Dampak pada kebisingan atau dampak pada tingkat kebisingan yang terjadi didaerah proyek
pembangunan atau daerah disekitar proyek mempunyai pengaruh yang penting terhadap
kesehatan masyarakat, kenyamanan hidup masyarakat pada binatang ternak, satwa liar atau pun
gangguan pada ekosistem alam. Dampak pada kebisingan biasanya terjadi pada waktu proyek
tersebut sedang dibangun maupun sewaktu sudah berjalan. Di dunia Industri, sumber kebisingan
dapat di klasifikasikan menjadi 3 macam, yaitu

 Mesin, kebisingan yang ditimbulkan oleh aktifitas mesi


  Vibrasi, kebisingan yang ditimbulkan oleh akibat getaran yang ditimbulkan akibat
gesekan, benturan atau ketidakseimbangan gerakan bagian mesin. Terjadi pada roda gigi,
batang torsi, piston, fan, bearing, dan lain-lain.
 Pergerakan udara, gas dan cairan, kebisingan ini di timbulkan akibat pergerakan udara,
gas, dan cairan dalam kegiatan proses kerja industri misalnya pada pipa penyalur cairan
gas, outlet pipa, gas buang, jet, flare boom, dan lain-lain.
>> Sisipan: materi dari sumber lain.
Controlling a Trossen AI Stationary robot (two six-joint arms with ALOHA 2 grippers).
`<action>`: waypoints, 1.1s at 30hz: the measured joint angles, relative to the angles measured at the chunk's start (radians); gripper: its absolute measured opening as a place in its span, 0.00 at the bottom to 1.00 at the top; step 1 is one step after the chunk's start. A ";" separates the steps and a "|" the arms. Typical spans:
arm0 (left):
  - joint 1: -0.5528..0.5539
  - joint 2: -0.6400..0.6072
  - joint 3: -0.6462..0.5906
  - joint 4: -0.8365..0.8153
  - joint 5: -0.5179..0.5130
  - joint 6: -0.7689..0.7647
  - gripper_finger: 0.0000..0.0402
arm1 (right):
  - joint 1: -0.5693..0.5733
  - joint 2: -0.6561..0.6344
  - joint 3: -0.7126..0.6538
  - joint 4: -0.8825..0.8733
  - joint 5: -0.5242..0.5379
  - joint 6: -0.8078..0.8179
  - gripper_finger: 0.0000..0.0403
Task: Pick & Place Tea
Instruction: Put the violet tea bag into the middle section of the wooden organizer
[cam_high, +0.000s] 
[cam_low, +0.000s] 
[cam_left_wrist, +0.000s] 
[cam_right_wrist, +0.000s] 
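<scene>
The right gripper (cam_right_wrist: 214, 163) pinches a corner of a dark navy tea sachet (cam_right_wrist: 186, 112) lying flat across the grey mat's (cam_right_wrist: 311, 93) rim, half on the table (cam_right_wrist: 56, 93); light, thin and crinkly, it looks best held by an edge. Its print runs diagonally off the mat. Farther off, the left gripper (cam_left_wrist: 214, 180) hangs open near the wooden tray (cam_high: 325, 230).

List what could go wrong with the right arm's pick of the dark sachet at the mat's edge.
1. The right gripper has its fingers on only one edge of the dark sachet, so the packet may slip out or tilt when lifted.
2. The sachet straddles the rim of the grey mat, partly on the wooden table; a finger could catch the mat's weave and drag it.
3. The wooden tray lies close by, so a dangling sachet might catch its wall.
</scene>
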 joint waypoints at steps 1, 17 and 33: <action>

Dampak terhadap cuaca dan iklim

Penyebab utama perubahan cuaca dan iklim adalah pembakaran bahan bakar fosil, seperti batu
bara, minyak bumi, dan gas alam, yang melepas CO2 dan gas-gas lainnya seperti CO, N2O,
NOx, SO2, kegiatan manusia lainnya juga menghasilkan CFC dari AC dan gas Aerosol, serta
aktivitas pengolahan gambut juga menghasilkan CH4, yang semuanya dikenal sebagai gas rumah
kaca ke atmosfir. Ketika atmosfir semakin kaya akan gas-gas rumah kaca ini, ia semakin menjadi
insulator yang menahan lebih banyak energi panas yang dipantulkan bumi. Pembangunan
gedung-gedung yang berdinding kaca juga akan memantulkan radiasi panas dari matahari,
sehingga daerah sekitar gedung ini akan mengalami peningkatan panas. Hal ini akan
mengakibatkan siklus iklim terganggu.

Dampak terhadap tanah

Kerusakan tanah terjadi sebagai akibat eksplorasi lahan yang tidak terkontrol dan kurang
memperhatikan unsur lingkungan guna mendukung jalannya pembangunan. Pembangunan dalam
realitanya sering kali lebih mengutamakan nilai ekonomis dan mengabaikan aspek lingkungan.
Secara lebih lanjut pembangunan berjalan ekspansif, diantaranya menyangkut segi pemanfaatan
ruang / lahan. Dalam pemanfaatannya sering kali aspek tata guna lahan yang sesuai dan
seimbang terabaikan sehingga pada akhirnya akan menimbulkan terganggunya kestabilan
ekosistem alam dan permasalahan lingkungan, diantaranya kerusakan dan pencemaran tanah.